## [Exercise objective]
Down to the last line, set down the material below exactly, excluding pictures.

## [Stored data]

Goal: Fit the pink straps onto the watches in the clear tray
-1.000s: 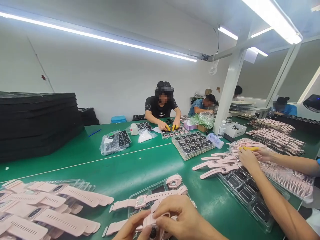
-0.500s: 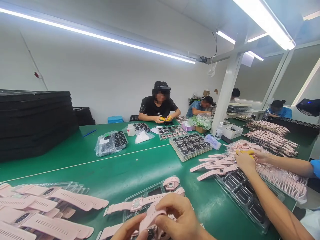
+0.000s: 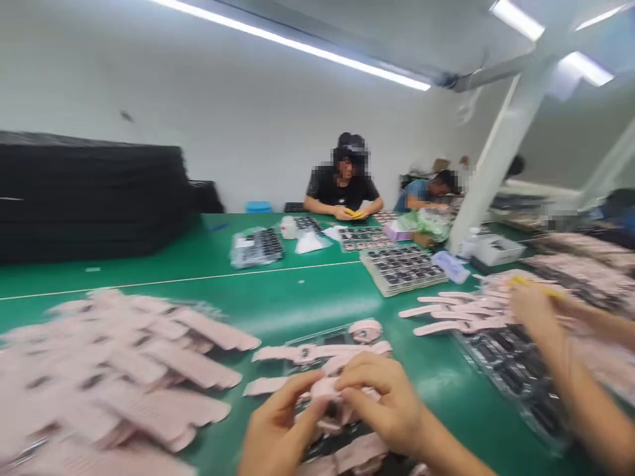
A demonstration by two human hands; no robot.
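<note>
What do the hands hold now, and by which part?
The two bare hands hold a pale pink watch with a soft strap, pinched by its strap; blur hides the exact finger contacts.

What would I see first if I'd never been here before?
Probably the big heap of pink watch straps, spread across the near left of the green table. Behind it, a tall black stack looms at the left. At the bottom middle, the left hand and right hand hold a pink strap.

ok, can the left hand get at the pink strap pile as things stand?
Probably yes: only bare green tabletop separates the left hand from the pink strap pile, though it's holding a pink watch band.
</note>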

## [Task output]
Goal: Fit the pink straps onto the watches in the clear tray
-1.000s: 
-0.500s: 
+0.000s: 
A demonstration by two human hands; no robot.
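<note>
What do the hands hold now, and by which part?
The two bare hands hold a pale pink watch with a soft strap, pinched by its strap; blur hides the exact finger contacts.

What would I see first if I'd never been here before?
Probably the big heap of pink watch straps, spread across the near left of the green table. Behind it, a tall black stack looms at the left. At the bottom middle, the left hand and right hand hold a pink strap.

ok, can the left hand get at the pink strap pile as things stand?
Probably yes: only bare green tabletop separates the left hand from the pink strap pile, though it's holding a pink watch band.
</note>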

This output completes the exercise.